MVCC stands for Multi-Version Concurrency Control. It is a concurrency-control technique databases use to let transactions read from consistent snapshots while other transactions are writing, without making readers and writers block each other unnecessarily.


1. The problem MVCC solves

If you didn’t have MVCC:

  • A writer would need to lock the row while updating it.

  • Readers would be blocked until the writer finishes.

  • This kills concurrency in busy systems.

With MVCC:

  • Readers see the row versions that are visible to their snapshot.
  • Writers can create new row versions without making existing readers wait most of the time.
  • The isolation level determines when the snapshot is taken:
    • READ COMMITTED: usually one fresh snapshot per statement.
    • REPEATABLE READ: usually one stable snapshot for the transaction.
    • SERIALIZABLE: a stable snapshot plus extra conflict detection or locking so committed results are equivalent to some serial order.

2. How it works (conceptually)

Instead of treating a row update as a single visible overwrite:

  • The database creates a new version of the row for each change.

  • Old versions remain in storage until no active transaction needs them.

  • Each version is tagged with metadata:

    • Transaction ID (XID): when it was created.

    • Valid range: start and end transaction IDs or timestamps.

When you query:

  • The database returns the latest version visible to your snapshot, based on transaction metadata and the current isolation level.

3. Example in action

Let’s say we have a table:

idname
1Alice

Timeline:

  1. T1 starts under REPEATABLE READ and reads Alice, so it sees "Alice".

  2. T2 updates Alice → "Alicia" and commits.

    • Now storage has two versions:

      • v1: "Alice" (valid until T2 commit)

      • v2: "Alicia" (valid from T2 commit onward)

  3. T1 continues reading and still sees "Alice", because its transaction snapshot was taken before T2 committed.

  4. New transactions see "Alicia".

If T1 were running under READ COMMITTED, its second SELECT could see "Alicia" because each statement can use a fresh committed snapshot. That would be a non-repeatable read.

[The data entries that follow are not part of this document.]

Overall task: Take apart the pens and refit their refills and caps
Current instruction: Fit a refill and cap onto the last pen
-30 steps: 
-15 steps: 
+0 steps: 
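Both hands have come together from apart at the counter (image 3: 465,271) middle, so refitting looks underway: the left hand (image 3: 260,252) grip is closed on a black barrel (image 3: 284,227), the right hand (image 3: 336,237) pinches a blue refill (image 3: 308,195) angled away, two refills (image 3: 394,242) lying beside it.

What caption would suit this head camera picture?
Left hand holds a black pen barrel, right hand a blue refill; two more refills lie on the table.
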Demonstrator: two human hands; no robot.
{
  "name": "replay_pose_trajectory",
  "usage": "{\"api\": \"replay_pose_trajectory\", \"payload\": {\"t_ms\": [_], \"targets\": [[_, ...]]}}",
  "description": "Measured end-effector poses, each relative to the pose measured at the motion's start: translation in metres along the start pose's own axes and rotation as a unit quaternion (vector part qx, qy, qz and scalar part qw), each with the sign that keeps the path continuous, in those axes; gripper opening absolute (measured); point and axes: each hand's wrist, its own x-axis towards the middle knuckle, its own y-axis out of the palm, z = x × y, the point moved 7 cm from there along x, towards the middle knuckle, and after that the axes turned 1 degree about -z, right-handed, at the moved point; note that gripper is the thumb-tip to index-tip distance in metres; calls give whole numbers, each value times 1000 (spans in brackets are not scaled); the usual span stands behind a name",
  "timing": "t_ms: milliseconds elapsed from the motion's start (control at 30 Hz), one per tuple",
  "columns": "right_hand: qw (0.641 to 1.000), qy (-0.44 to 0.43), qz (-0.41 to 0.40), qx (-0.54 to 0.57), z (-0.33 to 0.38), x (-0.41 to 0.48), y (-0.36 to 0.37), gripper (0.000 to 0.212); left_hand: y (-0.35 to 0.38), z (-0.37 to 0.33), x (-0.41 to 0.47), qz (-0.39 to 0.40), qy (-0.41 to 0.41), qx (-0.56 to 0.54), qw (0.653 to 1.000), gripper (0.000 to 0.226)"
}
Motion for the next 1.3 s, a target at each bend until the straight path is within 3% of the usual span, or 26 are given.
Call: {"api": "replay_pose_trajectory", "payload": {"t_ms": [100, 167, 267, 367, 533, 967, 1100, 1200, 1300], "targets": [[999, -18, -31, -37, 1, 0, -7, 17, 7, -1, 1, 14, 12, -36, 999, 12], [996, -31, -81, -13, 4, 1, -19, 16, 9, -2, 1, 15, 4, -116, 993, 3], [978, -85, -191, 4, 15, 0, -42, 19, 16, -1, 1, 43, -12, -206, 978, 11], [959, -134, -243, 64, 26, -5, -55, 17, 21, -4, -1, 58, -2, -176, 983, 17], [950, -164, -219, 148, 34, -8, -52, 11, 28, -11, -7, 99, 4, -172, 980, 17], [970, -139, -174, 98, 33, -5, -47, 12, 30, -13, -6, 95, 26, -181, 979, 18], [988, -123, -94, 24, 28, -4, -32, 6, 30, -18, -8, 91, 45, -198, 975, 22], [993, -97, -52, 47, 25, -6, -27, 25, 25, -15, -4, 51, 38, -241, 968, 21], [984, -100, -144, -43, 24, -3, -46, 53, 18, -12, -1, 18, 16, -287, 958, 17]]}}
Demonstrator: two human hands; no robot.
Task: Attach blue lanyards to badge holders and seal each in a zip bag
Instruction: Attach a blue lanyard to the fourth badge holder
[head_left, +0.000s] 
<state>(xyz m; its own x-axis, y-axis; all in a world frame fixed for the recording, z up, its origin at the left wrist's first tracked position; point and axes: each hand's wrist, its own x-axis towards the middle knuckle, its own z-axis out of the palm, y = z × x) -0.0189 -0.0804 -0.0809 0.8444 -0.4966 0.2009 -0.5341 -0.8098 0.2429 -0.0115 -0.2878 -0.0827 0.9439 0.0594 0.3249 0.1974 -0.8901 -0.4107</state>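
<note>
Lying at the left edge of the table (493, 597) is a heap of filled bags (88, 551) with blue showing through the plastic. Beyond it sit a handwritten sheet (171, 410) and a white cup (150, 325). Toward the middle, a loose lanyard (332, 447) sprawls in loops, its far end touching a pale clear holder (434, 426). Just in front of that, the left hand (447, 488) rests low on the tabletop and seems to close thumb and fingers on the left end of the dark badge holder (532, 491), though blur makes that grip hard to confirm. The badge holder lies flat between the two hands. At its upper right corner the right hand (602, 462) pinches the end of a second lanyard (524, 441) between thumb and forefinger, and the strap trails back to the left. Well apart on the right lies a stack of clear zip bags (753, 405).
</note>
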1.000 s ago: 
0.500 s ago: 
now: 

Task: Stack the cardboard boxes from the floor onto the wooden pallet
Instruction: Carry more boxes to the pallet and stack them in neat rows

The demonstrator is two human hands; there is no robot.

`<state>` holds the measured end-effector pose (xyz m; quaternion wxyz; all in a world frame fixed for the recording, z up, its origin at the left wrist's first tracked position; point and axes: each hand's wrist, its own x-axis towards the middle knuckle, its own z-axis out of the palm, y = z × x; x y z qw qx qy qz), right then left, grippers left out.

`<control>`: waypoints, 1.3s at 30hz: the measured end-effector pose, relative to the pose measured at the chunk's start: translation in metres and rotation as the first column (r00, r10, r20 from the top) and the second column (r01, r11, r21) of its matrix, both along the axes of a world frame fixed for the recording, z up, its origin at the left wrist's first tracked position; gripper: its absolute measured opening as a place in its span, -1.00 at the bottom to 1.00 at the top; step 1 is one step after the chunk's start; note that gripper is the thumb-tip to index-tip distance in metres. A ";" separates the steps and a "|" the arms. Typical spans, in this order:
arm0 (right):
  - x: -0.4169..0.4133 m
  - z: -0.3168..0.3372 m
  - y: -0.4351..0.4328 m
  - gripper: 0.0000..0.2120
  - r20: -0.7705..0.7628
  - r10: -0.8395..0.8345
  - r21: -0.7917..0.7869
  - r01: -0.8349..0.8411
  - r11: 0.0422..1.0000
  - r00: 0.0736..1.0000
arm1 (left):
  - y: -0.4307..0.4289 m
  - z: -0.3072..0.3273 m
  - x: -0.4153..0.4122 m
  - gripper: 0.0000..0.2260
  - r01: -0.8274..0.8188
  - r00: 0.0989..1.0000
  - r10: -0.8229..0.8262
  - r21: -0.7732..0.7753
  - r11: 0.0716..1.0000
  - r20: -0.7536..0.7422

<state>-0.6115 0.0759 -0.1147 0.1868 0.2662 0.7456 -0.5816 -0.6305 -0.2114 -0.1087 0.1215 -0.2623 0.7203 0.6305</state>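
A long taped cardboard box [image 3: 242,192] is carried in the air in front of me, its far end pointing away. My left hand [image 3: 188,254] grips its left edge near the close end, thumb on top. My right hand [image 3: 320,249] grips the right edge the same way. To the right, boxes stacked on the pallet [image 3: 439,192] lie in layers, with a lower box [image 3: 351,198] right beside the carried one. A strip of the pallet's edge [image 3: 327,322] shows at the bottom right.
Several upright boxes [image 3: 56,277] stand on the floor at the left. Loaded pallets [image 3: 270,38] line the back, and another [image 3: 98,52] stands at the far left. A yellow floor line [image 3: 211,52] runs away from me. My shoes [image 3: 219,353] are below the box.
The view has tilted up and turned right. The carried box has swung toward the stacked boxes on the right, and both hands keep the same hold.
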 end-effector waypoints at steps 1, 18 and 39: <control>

4. Implementation in different systems

  • InnoDB (MySQL):
    Stores old versions in Undo-log; deletes them during purge when no transaction needs them.

  • PostgreSQL:
    Stores old versions as dead tuples in the table heap; VACUUM eventually cleans them.

  • MongoDB (WiredTiger):
    Keeps old document versions in the snapshot cache until they’re no longer needed.


5. MVCC vs isolation levels

MVCC is an implementation technique. The isolation level is the contract.

Isolation levelMVCC mental modelMain remaining risk
READ COMMITTEDSnapshot per statementNon-repeatable reads and phantom reads
REPEATABLE READSnapshot per transactionWrite skew may still be possible in snapshot-isolation systems
SERIALIZABLESnapshot plus conflict detection / predicate locking / dependency trackingTransactions may be aborted and must be retried

MVCC alone is not enough to guarantee serializability. It can give each transaction a consistent snapshot, but two transactions can still make decisions from snapshots that are individually valid and globally inconsistent.

Example: two doctors each see that two doctors are on call, then each takes themselves off call. Each transaction’s snapshot looked valid, but the final state has no doctor on call. Serializable isolation must prevent or abort one of the transactions.


6. Advantages & trade-offs

Pros:

  • High concurrency — readers don’t block writers.

  • Consistent snapshots for transactions.

Cons:

  • Extra storage for old versions.

  • Needs cleanup (VACUUM in Postgres, purge in InnoDB).

  • More complex transaction metadata handling.